Report upon U. S. Geog. Sur. West of the One Hundredth Meridian, 7 vols.,
1 sup., 2 atlases, Washington 1875-89, especially Vols. 1 and 7; and Annual Reports
upon the Geographical and Geological Surveys and Explorations West of the One
Hundredth Meridian, to be found in appendices to the Annual Reports of the Chief of
Engineers, U. S. A., 1873-1878, especially for 1874-75, and 1875-76.

[17]

Annual Reports of the U. S. Geol. and Geog. Sur. of the Territories, especially
the Tenth Annual Report.

[18]

Contributions to American Ethnology, Vol. 4, by Morgan, is the only publication
of this survey which considers the Chaco area to any extent.

[19]

Report of Lieut. R. Birnie, Appendix C to Appendix LL of Report of the Chief
of Engineers for 1875, pp. 961-963. See Wheeler: Annual Report.

[20]

Appendices G2, H2, and J2 to Appendix LL of Report of the Chief of Engineers
for 1875, pp. 1017-1036, 1049-1059, 1094-1098. Also, articles and maps in Petermann's
Mittheilungen,
Vol. 21, 1875, and Vol. 22, 1876.

[21]

Ruffner: Report, in House Exec.
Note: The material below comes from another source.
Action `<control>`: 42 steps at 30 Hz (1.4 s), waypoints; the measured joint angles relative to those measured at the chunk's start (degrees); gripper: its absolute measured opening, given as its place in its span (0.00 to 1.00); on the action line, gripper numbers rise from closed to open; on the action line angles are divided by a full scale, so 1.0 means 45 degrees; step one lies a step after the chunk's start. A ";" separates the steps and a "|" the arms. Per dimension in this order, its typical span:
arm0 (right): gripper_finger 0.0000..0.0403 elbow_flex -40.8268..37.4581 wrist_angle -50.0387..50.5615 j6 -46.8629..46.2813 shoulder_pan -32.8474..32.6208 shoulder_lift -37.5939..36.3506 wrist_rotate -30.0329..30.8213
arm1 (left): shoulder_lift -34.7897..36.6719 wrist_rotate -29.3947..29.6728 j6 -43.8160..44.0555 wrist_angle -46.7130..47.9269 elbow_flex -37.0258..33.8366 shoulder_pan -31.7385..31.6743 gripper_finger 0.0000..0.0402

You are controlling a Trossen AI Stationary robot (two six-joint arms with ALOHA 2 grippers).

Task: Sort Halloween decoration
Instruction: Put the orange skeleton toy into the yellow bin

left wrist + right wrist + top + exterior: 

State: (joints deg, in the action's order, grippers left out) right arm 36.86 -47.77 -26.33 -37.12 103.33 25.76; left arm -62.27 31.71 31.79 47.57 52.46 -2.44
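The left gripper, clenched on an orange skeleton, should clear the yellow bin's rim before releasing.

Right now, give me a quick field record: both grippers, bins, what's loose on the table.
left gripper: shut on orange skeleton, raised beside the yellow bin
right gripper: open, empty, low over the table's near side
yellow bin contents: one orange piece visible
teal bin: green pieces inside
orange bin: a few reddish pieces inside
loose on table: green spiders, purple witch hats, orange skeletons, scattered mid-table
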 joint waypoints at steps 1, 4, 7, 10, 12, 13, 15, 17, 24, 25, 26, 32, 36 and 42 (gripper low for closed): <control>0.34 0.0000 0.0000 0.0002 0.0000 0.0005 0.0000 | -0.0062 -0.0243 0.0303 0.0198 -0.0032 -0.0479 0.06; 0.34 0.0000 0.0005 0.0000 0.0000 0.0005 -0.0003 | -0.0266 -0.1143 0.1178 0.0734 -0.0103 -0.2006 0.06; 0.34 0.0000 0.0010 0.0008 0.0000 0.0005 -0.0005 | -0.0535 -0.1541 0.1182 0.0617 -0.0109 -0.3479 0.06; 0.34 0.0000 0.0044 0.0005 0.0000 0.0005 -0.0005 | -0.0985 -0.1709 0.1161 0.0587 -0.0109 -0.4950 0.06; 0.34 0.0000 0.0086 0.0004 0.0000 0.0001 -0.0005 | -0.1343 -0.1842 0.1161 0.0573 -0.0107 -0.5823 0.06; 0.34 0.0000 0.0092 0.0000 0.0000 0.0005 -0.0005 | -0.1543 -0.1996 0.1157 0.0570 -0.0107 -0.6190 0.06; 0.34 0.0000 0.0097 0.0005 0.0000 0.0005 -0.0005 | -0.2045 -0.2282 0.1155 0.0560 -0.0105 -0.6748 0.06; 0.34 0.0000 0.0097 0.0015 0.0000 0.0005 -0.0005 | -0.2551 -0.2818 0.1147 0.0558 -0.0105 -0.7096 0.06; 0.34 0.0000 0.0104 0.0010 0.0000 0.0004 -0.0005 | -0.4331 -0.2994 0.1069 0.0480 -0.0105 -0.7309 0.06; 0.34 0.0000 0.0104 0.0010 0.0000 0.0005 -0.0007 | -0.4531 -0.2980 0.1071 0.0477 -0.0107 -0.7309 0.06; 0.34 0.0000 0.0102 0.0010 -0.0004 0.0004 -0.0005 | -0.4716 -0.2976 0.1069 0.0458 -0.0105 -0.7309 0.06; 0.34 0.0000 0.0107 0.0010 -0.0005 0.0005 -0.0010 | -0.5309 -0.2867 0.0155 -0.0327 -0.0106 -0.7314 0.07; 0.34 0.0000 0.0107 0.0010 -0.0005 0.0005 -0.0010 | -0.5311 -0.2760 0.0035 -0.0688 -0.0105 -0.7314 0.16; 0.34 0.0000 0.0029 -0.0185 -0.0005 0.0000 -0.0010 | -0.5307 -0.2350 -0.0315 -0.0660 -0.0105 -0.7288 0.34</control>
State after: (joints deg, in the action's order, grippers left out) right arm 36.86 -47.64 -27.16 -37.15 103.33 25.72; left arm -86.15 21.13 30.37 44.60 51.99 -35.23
Doc. 172, 44th Congress, 1st Sess.

[22]

Lieut. C. C. Morrison: Executive and descriptive report, Appendix E to Appendix
JJ of Report of the Chief of Engineers for 1876, pp. 356-367.

[23]

Jackson: Ruins of the Chaco Cañon, examined in 1877, in Tenth Annual Report
U. S. Geol. and Geog. Survey of the Terr., pp. 431-450. See also, Hoffman: Report
on the Chaco Cranium,
pp. 453-457. The party was made up of Jackson, Beaumont,
Hosta (the Jemez Indian who had guided Washington and Simpson in 1849), and
Hosta's grandson Victoriana. Jackson obtained no photographs because of poor films.

[24]

Holmes: "Pottery of the Ancient Pueblos," pp. 315-321, Fourth Annual Report
of the Bureau of American Ethnology.

[25]

Morgan: Houses and House-Life of the American Aborigines, pp. 154-171.
Although Morgan never was in the Chaco Canyon, he had visited the Aztec Ruins.